El americano, el polaco y Min-Sí respondieron inmediatamente a su llamada.
—¿Qué sucede? —preguntó el yankee.
—La guardia nocturna nos ha cogido —dijo Jorge.
—¡Mil rayos! ¿Dónde está mi carabina?
—No ofrezcamos resistencia, James. Nos tienen encañonados con sus fusiles.
—¡Qué os parece! ¡Violar a las dos de la mañana el domicilio de una honrada familia! En América…
—Estamos en Birmania, James. Cálmate y te aseguro que el maivum no llegará a vernos.
El jefe de los soldados, convencido de haber hecho una buena presa, cogió a Jorge por un brazo intimándolo a seguirlo con sus compañeros.
—Despacio, querido —dijo el capitán, en chino, oponiendo un poco de resistencia—. ¿Dónde pretendes conducimos?
—Ante el maivum —contestó el soldado en el mismo idioma.
El capitán se disponía a seguirlo, cuando se detuvo.
—¿Está lejos el maivum? —preguntó.
—En el centro de la ciudad.
—Entonces tenemos tiempo de vaciar un barrilillo de arak en casa de maese Kanna-Luy.
—¡Cómo! —exclamó el jefe de la patrulla con sorpresa—. ¿Conoces a Kanna-Luy?
—Desde hace muchos años. Si venís conmigo os invito a beber.
—¿Y nos pagarás mucho?
—Un barril —respondió Jorge.
No era necesario nada más para decidir a aquellos dignos soldados, que adoraban más el arak que a su poderoso emperador. Desarmaron a los prisioneros y todos juntos, como buenos amigos, se dirigieron hacia la taberna de Kanna-Luy. El capitán, por el camino, advirtió a sus compañeros de la jugarreta que preparaba a sus guardianes. Al cabo de pocos centenares de pasos, llegaron ante una taberna. Un fuerte puntapié contra la puerta bastó para hacer salir al propietario, el cual se apresuró a conducir a los bebedores a una pequeña pieza cuyas ventanas daban a unos vastos jardines. Una docena de lámparas fueron encendidas en un abrir y cerrar de ojos.
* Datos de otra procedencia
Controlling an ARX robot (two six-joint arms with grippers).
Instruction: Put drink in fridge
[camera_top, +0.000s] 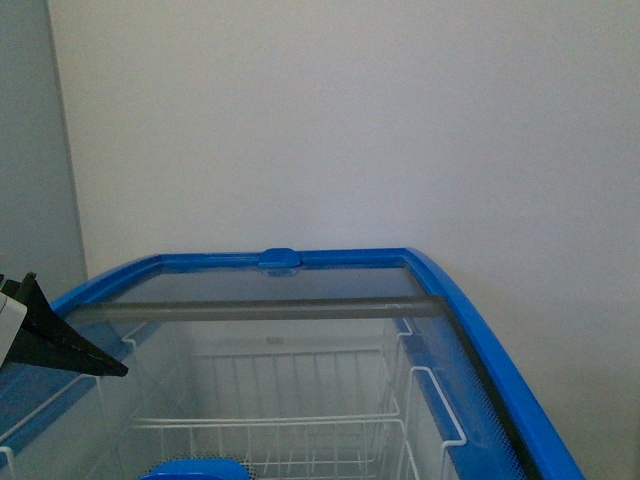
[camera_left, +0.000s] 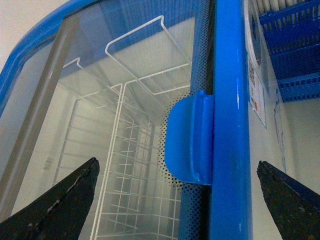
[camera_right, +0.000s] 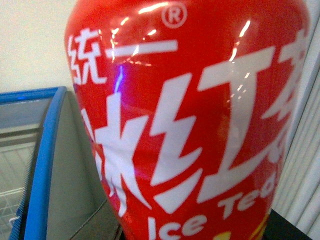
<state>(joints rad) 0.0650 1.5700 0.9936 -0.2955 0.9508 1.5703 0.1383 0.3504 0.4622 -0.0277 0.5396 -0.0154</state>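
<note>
The fridge (camera_top: 485, 335) is standing against a pale wall. Its blue rim is framing a sliding glass lid (camera_top: 290, 350) that is looking shut over the nearer part, with a grey bar crossing it. White wire baskets (camera_top: 300, 400) are showing through the haze beneath, empty as far as can be seen. So the task is sitting at an early stage, as I judge it: nothing is lying inside, and the opening is not yet made. The drink (camera_right: 190, 125) is hanging outside the fridge, near its blue rim, with its red label filling the right wrist view. The right fingers are not showing there, so I cannot tell whether they are clamping it, though its level with the rim is suggesting it is being carried. The blue handle (camera_left: 192, 137) on the lid is lying between the left fingers (camera_left: 65, 200), which are spread wide, released and gripping nothing. What is remaining, then, is catching that handle, sliding the glass back, and lowering the drink into a basket.
</note>
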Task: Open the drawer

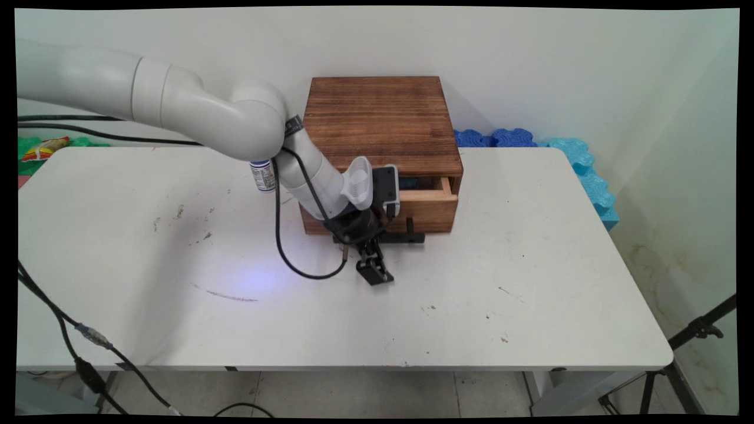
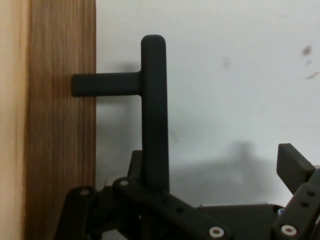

—¡Eh!, tabernero, tráenos de beber —dijo el capitán lanzándole un puñado de monedas—. Te advierto que tenemos mucha sed.
El tabernero recogió las monedas, y corrió a tomar un gran jarro de un fuerte licor. El capitán llenó las tazas, y alzando la suya, gritó:
—¡A tu salud, valiente cabo!
—¡A la tuya, generoso extranjero! —respondió el soldado.
Todos bebieron.
—¡Excelente licor! —exclamó el americano—. Me bebería todo el jarro seguro de no emborracharme.
—Yo también soy gran bebedor, y mis compañeros lo mismo.
—¡Bah! ¿Aceptaríais una apuesta? Yo pago.
El cabo abrió desmesuradamente los ojos. Tanta generosidad le confundía.
—¡Eh, muchachos! —exclamó—. El señor nos desafía. ¿Quién acepta?
—¡Todos! —respondieron los soldados volviendo a llenar sus tazas.
Los soldados se pusieron a beber con ansiedad, sin preocuparse por contar las tazas. James llenaba la suya a cada momento, pero con gran habilidad derramaba su contenido por detrás de sus compañeros.
Media hora más tarde, el cabo rodaba por tierra como fulminado por un rayo, y sus compañeros no resistieron mucho más.
—Todo el amoniaco de Birmania no podría despertar a estos borrachos —dijo Jorge alegremente—. ¡Eh!, maese Kanna-Luy, te recomiendo a estos pobres diablos.
Salieron dé la taberna y, caminando a lo largo de las paredes de las casas, volvieron a la pagoda y concluyeron su interrumpido sueño.